La BCE estime que l’euro numérique pourrait supplanter la moitié des espèces en circulation
Selon une récente analyse de la Banque centrale européenne (BCE), l’introduction d’un euro numérique pourrait progressivement remplacer jusqu’à 50 % des billets physiques actuellement en circulation. Cette transition reflète l’évolution des habitudes de paiement vers le numérique, tout en soulevant des questions sur l’inclusion financière et la stabilité du système monétaire. Les experts soulignent que cette initiative pourrait renforcer l’efficacité des transactions tout en nécessitant des garde-fous réglementaires pour prévenir les risques cybernétiques et garantir l’accessibilité pour tous les utilisateurs.
En bref
- La BCE prévoit que l’euro numérique pourrait remplacer jusqu’à 50 % des billets et 30 % des dépôts bancaires.
- Trois scénarios d’adoption sont envisagés, avec un impact allant de 15 à 256 milliards d’euros en billets retirés.
- Le lancement officiel de l’euro numérique est prévu pour octobre 2025.
- Contrairement aux États-Unis, l’Europe soutient activement l’euro numérique, jugé crucial pour sa souveraineté stratégique.
- Des risques liés à la cybersécurité de l’euro numérique sont identifiés, d’où le développement du projet Polaris.
L’euro numérique, une CBDC européenne aux effets disruptifs
L’euro numérique, la monnaie numérique de banque centrale (CBDC) portée par la Banque centrale européenne (BCE), pourrait profondément modifier l’usage de la monnaie dans la zone euro. Bien que son lancement officiel ne soit que dans environ 6 mois, la BCE anticipe déjà ses effets sur les billets de banque et les dépôts bancaires.
Dans son dernier rapport, l’institution estime que 5 euros sur 10 en billets physiques pourraient être remplacés par des euros numériques. Par ailleurs, 3 euros sur 10 de ces nouveaux « digital euro » proviendraient directement des dépôts bancaires des citoyens.
Trois scénarios d’adoption envisagés
La BCE a envisagé trois niveaux d’adoption : faible, moyenne et élevée. Dans le scénario le plus limité, 15 milliards d’euros de billets seraient remplacés. En cas d’adoption massive, ce chiffre grimperait à 256 milliards d’euros. Toutefois, même dans cette hypothèse, la circulation de l’euro numérique resterait marginale par rapport aux 1 567 milliards d’euros en billets actuellement en circulation dans la zone euro.

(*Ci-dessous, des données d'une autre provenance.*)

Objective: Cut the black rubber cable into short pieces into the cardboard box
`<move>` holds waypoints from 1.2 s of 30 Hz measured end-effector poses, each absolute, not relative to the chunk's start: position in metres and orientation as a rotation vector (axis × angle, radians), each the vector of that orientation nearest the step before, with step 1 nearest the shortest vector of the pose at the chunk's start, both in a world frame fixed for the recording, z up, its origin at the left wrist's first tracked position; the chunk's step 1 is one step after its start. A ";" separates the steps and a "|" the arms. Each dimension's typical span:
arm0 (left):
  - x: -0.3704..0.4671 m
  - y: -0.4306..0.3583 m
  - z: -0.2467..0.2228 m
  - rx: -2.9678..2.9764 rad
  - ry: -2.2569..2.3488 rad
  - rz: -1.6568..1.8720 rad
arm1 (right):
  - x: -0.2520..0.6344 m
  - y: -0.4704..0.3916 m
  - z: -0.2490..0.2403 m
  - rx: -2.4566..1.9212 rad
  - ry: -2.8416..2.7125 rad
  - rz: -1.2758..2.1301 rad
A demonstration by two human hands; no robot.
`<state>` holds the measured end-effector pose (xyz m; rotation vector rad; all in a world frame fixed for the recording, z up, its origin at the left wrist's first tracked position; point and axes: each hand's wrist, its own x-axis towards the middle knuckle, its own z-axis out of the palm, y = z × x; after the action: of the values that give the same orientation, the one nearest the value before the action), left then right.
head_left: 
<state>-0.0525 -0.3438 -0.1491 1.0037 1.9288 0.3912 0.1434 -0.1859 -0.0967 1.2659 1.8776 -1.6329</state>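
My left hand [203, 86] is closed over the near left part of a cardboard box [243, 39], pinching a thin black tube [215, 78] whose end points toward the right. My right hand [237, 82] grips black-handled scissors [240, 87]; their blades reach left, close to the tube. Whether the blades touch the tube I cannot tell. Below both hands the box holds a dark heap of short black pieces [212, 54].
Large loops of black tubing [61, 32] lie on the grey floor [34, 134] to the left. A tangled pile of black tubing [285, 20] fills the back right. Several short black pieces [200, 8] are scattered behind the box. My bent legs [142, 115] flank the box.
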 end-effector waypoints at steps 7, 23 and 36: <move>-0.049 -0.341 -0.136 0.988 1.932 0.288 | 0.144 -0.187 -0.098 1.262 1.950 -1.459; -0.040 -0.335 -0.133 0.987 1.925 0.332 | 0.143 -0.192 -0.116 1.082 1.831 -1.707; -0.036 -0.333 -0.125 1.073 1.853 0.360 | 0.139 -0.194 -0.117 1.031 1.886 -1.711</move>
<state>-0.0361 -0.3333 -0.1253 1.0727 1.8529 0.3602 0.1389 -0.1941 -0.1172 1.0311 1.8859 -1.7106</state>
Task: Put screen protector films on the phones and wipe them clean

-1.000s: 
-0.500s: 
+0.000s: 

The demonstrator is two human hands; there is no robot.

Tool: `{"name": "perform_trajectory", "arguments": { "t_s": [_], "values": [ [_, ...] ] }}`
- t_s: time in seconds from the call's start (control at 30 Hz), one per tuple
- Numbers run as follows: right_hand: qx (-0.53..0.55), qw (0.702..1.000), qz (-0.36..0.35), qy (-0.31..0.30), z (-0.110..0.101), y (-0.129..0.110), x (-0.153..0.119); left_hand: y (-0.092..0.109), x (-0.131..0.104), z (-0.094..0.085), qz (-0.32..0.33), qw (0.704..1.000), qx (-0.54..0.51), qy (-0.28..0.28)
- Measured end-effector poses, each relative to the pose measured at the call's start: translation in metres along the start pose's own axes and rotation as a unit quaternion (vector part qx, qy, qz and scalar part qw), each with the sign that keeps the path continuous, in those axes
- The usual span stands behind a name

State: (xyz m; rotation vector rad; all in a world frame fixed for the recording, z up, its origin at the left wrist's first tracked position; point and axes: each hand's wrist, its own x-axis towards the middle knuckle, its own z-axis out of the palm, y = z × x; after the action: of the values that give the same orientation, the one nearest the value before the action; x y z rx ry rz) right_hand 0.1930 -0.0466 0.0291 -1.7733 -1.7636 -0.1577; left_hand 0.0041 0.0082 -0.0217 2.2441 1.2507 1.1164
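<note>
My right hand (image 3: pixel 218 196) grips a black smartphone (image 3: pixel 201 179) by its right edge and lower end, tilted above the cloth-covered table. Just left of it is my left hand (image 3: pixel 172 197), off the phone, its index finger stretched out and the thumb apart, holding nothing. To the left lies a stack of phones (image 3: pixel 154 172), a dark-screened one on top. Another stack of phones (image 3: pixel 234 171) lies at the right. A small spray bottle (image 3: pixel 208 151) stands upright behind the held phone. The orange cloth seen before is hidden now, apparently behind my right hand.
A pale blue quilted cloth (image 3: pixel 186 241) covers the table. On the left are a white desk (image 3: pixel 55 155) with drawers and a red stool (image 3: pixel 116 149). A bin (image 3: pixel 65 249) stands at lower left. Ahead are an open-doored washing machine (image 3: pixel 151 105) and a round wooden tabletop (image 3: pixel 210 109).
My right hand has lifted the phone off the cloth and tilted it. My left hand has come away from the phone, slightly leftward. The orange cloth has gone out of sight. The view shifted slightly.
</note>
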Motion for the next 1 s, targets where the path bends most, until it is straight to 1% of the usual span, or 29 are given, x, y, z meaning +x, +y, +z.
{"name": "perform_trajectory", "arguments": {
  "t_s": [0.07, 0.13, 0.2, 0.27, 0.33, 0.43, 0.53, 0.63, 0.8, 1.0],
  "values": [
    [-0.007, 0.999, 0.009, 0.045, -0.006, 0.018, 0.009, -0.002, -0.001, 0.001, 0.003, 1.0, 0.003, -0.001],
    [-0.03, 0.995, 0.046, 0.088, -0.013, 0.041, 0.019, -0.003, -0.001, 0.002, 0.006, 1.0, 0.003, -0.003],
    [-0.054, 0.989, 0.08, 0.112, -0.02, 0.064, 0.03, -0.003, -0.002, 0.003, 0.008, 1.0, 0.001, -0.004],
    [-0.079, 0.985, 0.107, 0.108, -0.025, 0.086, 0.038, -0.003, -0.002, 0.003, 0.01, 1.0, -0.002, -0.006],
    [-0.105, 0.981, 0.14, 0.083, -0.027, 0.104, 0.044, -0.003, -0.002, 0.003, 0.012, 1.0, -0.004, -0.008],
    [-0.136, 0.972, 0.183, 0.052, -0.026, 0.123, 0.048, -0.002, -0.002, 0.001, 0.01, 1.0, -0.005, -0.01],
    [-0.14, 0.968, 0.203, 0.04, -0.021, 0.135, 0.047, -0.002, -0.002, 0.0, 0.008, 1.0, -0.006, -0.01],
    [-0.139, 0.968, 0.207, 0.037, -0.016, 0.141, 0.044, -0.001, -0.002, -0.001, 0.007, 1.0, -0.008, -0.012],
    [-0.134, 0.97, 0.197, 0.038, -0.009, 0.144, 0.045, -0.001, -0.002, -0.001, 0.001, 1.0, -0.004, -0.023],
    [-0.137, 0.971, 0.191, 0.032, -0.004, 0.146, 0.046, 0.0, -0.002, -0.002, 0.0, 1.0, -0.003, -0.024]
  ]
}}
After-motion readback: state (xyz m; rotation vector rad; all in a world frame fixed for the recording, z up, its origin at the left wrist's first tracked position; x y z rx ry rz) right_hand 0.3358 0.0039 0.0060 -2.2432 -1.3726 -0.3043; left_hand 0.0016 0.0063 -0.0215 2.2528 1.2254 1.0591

Euro numérique : une réponse aux défis stratégiques
Contrairement aux États-Unis, où le président Trump a récemment interdit le développement d’un dollar numérique tout en soutenant les cryptomonnaies, l’Europe pousse activement l’euro numérique. Le membre du directoire de la BCE, Piero Cipollone, considère ce projet comme une question de souveraineté stratégique.

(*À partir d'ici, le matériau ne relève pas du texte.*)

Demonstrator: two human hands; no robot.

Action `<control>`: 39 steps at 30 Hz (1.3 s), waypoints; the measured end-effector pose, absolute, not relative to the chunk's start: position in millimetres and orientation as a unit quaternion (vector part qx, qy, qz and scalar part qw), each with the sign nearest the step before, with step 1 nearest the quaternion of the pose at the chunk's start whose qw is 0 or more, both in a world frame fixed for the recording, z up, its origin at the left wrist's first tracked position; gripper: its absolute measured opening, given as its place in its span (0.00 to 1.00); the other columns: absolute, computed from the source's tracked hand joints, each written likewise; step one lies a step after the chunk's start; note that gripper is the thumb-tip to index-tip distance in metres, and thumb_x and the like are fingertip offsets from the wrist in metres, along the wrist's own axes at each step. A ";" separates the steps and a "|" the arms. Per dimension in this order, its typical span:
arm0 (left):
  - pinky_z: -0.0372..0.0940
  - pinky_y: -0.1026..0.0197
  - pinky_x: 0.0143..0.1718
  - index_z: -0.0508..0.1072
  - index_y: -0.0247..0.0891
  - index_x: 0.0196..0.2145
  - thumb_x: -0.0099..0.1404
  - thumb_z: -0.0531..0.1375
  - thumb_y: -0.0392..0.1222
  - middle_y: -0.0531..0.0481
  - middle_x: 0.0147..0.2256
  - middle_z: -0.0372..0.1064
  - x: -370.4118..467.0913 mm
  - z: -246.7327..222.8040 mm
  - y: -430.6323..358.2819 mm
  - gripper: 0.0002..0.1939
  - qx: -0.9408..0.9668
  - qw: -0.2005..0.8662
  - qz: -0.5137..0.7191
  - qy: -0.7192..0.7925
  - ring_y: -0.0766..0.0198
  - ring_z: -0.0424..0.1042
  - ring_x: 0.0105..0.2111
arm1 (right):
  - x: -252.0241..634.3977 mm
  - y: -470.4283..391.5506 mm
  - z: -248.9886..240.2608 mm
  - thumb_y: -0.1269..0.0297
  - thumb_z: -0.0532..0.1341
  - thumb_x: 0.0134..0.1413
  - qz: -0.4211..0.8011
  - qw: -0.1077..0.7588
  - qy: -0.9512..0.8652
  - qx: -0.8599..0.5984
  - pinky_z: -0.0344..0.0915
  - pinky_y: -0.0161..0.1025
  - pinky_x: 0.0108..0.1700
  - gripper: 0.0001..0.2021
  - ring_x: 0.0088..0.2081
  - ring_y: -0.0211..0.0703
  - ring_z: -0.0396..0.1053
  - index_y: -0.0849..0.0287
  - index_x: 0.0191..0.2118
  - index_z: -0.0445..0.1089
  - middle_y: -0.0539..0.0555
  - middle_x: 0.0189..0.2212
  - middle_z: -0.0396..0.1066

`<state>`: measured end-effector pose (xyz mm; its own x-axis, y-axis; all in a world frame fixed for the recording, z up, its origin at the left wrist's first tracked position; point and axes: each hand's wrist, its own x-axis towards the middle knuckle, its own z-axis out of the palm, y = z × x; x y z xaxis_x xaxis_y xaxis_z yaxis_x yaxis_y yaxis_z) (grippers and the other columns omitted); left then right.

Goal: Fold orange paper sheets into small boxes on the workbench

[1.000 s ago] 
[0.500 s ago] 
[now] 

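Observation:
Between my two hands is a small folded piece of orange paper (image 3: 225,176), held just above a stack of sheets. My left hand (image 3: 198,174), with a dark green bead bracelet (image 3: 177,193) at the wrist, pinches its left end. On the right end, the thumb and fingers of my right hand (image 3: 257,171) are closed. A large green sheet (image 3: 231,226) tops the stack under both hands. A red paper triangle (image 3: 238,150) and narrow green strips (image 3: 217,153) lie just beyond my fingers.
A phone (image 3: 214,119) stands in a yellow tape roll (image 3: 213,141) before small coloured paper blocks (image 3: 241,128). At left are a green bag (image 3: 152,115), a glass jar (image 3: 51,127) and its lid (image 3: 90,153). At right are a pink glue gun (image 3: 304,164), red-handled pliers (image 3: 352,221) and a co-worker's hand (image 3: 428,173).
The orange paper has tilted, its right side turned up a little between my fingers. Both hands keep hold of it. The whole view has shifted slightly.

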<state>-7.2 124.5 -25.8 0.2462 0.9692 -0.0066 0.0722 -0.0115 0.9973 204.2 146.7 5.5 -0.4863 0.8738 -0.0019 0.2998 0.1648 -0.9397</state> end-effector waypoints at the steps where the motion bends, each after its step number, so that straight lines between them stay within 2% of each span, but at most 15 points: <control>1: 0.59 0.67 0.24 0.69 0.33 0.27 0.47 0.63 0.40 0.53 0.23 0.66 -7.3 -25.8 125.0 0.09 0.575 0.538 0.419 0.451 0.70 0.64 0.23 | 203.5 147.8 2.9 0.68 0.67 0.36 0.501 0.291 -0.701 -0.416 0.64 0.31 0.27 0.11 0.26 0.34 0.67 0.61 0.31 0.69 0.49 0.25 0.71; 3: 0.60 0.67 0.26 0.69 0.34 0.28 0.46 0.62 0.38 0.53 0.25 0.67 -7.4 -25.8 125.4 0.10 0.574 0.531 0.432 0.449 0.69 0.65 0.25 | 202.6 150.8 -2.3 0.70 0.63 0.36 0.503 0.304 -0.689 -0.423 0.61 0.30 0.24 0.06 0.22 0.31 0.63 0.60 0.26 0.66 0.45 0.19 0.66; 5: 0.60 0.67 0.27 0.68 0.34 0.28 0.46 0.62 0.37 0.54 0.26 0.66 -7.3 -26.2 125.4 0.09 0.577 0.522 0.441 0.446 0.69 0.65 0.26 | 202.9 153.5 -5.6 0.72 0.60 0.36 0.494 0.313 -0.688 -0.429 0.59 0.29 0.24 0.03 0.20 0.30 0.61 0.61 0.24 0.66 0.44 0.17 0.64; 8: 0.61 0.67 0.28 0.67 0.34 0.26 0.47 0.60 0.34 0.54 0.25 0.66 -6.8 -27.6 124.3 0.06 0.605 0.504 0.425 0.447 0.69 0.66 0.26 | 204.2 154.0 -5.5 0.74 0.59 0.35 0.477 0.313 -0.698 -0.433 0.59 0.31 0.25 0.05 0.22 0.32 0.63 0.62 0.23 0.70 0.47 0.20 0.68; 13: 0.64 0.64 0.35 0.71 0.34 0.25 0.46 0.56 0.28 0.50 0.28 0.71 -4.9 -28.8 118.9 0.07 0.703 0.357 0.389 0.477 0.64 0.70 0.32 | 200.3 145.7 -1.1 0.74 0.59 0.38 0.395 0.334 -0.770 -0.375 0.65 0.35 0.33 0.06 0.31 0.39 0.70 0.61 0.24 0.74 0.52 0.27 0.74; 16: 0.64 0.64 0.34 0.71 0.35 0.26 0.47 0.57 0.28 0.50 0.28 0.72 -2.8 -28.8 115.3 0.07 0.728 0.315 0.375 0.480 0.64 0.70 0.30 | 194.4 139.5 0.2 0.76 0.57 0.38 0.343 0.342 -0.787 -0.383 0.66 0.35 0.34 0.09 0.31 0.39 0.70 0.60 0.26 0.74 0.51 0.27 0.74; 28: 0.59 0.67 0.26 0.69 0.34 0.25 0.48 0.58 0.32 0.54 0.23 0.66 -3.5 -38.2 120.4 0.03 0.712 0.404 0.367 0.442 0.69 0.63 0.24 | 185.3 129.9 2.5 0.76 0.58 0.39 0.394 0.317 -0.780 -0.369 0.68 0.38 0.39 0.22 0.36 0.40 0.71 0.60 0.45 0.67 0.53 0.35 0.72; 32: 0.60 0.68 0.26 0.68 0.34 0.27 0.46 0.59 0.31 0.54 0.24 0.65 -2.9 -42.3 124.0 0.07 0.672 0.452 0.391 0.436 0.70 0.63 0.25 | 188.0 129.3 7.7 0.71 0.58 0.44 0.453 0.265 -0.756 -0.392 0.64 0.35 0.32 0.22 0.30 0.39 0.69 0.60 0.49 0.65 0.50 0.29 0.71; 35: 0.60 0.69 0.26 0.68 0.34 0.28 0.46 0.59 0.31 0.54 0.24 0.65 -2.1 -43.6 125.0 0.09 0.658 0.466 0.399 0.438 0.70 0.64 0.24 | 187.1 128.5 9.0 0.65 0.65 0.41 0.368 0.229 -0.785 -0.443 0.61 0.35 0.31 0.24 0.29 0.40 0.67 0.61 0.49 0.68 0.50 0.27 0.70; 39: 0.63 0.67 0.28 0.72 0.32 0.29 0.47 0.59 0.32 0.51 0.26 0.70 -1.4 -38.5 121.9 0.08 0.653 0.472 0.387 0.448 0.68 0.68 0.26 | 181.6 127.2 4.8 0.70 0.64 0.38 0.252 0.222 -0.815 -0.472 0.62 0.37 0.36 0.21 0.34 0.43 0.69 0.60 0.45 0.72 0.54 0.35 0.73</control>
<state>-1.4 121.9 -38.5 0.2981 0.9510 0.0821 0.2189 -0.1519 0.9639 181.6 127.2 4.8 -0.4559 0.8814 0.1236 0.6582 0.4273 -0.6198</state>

La BCE met aussi en garde contre les risques liés à la dépendance technologique de cette nouvelle monnaie. Le Projet Polaris, piloté par la Banque des règlements internationaux, vise à renforcer la résilience des infrastructures CBDC face aux cybermenaces.

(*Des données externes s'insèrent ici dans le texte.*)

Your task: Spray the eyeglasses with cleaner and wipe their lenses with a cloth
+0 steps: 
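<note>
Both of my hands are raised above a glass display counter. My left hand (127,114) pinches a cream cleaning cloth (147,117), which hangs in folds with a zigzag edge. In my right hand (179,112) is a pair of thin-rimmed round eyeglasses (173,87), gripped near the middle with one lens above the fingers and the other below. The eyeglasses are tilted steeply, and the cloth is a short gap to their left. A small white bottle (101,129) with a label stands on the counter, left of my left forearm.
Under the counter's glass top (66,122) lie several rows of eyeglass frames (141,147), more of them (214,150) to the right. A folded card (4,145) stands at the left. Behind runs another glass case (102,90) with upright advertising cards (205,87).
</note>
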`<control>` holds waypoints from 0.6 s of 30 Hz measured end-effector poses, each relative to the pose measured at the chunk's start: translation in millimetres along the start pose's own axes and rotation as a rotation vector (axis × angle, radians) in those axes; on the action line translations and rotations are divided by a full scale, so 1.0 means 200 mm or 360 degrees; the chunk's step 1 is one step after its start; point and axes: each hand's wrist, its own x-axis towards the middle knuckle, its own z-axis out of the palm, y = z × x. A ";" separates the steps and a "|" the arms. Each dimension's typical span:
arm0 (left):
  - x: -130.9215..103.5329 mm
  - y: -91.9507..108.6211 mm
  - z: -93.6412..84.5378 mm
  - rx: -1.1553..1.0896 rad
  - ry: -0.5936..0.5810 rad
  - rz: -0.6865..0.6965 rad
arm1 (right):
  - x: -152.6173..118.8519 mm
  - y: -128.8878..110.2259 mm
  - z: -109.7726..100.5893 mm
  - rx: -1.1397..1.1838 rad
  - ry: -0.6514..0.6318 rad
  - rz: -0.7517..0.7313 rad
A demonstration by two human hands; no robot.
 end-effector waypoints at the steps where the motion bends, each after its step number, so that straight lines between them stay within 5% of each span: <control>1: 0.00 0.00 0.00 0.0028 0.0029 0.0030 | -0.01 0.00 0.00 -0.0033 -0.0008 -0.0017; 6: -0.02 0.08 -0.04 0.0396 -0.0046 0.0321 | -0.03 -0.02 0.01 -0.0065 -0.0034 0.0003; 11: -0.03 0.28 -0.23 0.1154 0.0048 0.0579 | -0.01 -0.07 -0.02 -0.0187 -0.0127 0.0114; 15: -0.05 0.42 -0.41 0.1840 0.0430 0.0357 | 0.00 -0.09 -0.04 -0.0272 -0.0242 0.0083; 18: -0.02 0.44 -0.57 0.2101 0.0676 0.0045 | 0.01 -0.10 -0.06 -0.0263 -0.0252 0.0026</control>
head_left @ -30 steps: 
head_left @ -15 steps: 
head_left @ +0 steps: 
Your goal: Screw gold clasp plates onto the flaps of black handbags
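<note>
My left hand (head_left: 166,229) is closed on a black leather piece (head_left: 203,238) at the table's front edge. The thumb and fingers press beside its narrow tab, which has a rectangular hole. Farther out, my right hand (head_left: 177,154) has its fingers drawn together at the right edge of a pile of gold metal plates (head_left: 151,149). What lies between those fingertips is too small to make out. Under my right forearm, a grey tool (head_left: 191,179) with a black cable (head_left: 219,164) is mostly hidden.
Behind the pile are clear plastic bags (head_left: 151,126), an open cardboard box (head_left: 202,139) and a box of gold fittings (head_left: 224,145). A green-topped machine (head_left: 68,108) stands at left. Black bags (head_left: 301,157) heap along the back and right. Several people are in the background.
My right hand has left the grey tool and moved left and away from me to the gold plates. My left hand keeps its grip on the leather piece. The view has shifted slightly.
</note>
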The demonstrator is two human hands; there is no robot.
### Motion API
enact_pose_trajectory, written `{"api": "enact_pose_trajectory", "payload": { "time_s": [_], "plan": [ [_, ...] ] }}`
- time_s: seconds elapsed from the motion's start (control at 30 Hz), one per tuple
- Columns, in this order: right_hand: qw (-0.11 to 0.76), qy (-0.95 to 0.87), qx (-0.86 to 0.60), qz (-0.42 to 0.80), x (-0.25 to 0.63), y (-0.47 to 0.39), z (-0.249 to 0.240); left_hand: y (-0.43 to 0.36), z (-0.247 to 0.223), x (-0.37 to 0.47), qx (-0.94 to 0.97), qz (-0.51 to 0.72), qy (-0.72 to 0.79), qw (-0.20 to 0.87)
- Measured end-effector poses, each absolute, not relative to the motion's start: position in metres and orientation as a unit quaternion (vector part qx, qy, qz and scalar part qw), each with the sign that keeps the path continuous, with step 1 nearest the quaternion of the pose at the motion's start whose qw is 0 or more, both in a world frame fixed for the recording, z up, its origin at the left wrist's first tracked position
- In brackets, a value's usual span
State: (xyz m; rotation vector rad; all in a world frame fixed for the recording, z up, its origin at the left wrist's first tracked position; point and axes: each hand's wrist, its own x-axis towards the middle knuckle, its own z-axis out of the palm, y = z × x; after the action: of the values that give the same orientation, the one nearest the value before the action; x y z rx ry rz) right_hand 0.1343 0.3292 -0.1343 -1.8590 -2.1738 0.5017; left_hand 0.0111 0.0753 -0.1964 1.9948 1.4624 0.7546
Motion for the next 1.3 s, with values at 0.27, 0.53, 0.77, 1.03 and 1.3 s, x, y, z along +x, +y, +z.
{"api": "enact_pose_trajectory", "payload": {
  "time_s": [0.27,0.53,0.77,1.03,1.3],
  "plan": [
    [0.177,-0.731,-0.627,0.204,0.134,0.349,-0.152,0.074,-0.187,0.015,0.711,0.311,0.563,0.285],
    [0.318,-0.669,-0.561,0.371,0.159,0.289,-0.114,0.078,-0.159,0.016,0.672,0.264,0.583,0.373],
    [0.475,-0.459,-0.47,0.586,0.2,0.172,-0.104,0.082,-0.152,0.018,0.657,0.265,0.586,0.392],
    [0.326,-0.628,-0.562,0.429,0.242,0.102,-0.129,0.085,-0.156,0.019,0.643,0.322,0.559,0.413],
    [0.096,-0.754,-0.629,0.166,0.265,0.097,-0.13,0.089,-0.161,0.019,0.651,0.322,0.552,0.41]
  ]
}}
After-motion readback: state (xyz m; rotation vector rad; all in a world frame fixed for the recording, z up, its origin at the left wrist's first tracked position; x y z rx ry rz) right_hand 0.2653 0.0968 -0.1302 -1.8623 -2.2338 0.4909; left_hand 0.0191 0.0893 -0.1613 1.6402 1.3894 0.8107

Prévu pour octobre 2025, l’euro numérique représente bien plus qu’une simple innovation monétaire : c’est un changement structurel qui pourrait redéfinir la manière dont les Européens utilisent et stockent leur argent. Entre souveraineté numérique, compétition géopolitique et transformation bancaire, l’Europe semble déterminée à avancer sur la voie des CBDC.